→ WHAT IS BEING ASKED
Reproduce only the lines that run from the line with "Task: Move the" to the last line of the material, both ends included, exactly as they appear.

→ STORED DATA
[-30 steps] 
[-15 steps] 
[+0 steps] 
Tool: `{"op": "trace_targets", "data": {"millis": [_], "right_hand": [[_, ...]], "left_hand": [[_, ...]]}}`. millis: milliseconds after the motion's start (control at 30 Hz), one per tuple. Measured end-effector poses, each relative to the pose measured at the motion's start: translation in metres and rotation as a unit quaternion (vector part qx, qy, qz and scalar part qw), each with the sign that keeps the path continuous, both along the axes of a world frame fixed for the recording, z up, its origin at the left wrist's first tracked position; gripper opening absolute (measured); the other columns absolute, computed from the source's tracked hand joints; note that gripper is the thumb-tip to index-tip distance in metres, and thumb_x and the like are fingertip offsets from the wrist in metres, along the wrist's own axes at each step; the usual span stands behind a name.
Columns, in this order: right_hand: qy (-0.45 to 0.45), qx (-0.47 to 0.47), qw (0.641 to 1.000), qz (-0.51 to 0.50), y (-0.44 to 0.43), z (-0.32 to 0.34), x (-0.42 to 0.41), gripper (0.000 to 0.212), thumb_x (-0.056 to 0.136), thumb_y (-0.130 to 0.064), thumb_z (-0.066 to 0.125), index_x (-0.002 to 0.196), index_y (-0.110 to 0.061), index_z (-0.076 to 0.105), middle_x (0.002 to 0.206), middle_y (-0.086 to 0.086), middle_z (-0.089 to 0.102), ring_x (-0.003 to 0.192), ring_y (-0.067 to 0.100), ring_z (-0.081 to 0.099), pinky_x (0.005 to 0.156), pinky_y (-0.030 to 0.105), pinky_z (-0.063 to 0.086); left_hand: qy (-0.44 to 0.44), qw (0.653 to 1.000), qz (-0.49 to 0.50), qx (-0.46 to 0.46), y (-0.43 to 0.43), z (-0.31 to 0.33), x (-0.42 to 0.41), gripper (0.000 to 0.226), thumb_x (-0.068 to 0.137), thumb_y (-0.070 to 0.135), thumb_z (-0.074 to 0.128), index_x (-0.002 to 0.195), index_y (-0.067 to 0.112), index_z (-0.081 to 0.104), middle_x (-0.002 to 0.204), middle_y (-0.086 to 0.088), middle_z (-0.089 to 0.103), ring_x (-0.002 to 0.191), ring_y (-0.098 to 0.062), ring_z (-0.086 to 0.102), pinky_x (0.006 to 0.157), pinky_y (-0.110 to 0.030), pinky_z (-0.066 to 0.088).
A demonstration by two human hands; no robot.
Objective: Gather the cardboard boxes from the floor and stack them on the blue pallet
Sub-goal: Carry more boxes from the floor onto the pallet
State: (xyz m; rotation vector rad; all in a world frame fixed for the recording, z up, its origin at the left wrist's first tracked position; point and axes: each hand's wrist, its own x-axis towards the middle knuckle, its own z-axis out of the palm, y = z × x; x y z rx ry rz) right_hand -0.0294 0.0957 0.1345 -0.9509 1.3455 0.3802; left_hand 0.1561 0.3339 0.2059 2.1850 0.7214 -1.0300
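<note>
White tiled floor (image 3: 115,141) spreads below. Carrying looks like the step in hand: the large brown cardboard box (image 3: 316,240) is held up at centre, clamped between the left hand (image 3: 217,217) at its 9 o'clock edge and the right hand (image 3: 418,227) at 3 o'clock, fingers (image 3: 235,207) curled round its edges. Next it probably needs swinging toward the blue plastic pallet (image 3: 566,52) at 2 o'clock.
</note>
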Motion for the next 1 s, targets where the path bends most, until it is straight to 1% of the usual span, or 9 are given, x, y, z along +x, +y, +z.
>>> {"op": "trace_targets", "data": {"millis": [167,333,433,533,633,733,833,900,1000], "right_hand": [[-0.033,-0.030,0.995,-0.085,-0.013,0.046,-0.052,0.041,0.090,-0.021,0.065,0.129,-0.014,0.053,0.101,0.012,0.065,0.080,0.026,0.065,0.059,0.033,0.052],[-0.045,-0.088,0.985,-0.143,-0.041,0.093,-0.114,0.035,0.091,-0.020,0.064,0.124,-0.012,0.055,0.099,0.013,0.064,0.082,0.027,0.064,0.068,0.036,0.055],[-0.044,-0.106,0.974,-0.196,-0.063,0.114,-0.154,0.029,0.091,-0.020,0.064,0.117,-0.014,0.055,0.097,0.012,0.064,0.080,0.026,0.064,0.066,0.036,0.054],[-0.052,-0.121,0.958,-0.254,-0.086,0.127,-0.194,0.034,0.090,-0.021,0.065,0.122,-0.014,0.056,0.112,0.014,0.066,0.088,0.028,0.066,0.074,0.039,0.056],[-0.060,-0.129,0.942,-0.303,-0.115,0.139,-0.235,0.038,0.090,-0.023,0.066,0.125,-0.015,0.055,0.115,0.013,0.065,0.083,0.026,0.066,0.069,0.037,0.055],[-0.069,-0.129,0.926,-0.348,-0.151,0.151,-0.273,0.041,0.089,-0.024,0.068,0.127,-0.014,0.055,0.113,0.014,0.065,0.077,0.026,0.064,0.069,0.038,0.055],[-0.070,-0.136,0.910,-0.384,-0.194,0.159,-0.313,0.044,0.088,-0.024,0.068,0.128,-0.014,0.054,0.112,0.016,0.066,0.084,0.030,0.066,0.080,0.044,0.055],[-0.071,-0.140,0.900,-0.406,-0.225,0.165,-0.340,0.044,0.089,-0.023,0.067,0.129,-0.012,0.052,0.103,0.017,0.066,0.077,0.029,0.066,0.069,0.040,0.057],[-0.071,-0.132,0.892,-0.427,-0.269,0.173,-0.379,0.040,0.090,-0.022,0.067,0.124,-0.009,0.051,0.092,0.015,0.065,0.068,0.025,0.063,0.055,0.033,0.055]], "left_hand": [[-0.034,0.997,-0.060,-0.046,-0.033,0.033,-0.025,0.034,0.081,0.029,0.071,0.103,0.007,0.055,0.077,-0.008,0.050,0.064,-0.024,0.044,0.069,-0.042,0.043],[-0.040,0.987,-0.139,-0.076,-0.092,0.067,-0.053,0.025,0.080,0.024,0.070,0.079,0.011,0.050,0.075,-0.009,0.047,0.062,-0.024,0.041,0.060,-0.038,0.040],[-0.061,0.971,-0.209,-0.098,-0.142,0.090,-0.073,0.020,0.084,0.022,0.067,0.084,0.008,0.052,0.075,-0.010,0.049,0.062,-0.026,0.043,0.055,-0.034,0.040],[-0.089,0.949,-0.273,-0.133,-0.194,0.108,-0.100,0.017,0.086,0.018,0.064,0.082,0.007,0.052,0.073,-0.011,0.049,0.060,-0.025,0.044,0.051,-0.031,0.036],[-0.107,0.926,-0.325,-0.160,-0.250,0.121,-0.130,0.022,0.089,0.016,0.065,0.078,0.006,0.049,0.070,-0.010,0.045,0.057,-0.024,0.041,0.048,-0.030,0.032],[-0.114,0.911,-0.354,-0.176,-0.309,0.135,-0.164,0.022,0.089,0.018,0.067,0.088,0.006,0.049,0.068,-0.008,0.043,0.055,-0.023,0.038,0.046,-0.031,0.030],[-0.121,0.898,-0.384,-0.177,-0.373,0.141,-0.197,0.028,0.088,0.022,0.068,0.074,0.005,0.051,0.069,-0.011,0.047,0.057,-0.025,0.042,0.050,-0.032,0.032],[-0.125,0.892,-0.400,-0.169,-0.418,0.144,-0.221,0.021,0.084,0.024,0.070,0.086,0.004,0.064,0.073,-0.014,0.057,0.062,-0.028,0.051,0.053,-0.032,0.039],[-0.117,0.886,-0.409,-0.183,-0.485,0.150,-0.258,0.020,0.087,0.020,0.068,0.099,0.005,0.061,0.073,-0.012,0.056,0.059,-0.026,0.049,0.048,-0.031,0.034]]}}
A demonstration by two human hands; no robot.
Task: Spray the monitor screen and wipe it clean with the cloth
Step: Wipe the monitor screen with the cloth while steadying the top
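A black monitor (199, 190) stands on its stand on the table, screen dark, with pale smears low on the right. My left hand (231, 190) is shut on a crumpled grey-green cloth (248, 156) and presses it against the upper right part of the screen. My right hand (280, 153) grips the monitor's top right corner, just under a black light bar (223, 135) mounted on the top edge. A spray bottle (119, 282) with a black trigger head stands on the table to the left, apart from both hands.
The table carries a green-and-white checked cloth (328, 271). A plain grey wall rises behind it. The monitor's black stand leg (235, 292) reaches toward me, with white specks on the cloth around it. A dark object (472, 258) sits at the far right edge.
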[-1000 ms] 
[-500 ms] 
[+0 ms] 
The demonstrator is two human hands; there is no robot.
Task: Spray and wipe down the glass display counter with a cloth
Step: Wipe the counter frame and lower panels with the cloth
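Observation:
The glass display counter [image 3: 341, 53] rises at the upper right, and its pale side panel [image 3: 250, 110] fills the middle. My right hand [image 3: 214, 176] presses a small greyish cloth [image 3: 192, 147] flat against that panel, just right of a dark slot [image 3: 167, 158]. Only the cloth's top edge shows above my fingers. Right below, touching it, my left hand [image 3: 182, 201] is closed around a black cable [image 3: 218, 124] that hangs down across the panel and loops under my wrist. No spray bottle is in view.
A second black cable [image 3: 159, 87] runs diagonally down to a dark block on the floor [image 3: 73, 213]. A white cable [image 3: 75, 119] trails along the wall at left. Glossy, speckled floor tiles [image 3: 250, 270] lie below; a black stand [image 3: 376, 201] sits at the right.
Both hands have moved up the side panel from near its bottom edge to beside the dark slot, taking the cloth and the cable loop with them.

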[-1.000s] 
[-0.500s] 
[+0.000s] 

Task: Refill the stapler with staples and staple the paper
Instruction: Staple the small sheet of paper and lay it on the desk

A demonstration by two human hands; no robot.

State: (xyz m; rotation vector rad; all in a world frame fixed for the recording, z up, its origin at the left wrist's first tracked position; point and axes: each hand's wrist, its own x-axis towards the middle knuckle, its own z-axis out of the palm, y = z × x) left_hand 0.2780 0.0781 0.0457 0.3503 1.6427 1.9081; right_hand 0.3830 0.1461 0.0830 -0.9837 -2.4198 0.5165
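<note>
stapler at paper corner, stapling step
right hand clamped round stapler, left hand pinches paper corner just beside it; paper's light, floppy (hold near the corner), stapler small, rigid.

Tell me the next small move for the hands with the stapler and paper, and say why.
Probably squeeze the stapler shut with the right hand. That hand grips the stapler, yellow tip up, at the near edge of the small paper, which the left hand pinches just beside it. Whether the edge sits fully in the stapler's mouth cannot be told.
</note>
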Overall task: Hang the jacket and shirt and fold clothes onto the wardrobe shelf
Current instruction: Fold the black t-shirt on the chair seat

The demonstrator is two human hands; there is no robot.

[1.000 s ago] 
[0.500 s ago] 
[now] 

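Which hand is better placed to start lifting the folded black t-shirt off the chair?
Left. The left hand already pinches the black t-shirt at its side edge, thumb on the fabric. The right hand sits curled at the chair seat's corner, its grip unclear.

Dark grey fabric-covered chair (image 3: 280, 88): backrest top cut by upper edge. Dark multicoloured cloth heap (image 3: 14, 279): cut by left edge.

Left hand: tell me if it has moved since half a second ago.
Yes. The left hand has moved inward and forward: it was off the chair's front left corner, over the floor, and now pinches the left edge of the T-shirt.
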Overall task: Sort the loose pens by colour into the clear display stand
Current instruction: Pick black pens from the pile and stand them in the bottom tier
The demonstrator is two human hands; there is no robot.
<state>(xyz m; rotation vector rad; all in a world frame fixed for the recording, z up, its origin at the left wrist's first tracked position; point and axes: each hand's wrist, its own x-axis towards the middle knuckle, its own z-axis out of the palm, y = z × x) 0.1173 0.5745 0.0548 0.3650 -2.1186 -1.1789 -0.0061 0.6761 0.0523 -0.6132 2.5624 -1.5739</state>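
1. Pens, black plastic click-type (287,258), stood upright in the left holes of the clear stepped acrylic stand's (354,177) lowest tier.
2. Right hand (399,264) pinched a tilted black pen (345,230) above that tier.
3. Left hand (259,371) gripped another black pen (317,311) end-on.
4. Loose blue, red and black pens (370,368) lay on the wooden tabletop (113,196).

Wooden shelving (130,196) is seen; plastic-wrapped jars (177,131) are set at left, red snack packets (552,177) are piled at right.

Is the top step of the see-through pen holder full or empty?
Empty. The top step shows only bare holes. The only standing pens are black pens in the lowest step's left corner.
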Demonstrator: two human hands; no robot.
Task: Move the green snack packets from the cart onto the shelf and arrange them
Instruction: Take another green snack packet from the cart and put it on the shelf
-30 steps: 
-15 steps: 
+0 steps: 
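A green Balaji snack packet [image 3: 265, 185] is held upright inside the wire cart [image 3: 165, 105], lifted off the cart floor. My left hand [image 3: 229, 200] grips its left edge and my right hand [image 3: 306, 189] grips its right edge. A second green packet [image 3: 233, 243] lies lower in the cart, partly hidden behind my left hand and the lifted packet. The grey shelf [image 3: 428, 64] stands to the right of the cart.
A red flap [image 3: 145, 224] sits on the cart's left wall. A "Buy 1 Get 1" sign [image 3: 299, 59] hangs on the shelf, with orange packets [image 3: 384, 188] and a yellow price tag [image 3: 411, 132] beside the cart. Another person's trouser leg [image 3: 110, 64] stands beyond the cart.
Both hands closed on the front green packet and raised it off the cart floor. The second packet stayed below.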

→ OUTPUT BELOW
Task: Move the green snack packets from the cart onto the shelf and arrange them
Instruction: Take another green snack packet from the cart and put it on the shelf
-30 steps: 
-15 steps: 
+0 steps: 
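A green Balaji snack packet [image 3: 265, 185] is held upright inside the wire cart [image 3: 165, 105], lifted off the cart floor. My left hand [image 3: 229, 200] grips its left edge and my right hand [image 3: 306, 189] grips its right edge. A second green packet [image 3: 233, 243] lies lower in the cart, partly hidden behind my left hand and the lifted packet. The grey shelf [image 3: 428, 64] stands to the right of the cart.
A red flap [image 3: 145, 224] sits on the cart's left wall. A "Buy 1 Get 1" sign [image 3: 299, 59] hangs on the shelf, with orange packets [image 3: 384, 188] and a yellow price tag [image 3: 411, 132] beside the cart. Another person's trouser leg [image 3: 110, 64] stands beyond the cart.
Both hands closed on the front green packet and raised it off the cart floor. The second packet stayed below.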

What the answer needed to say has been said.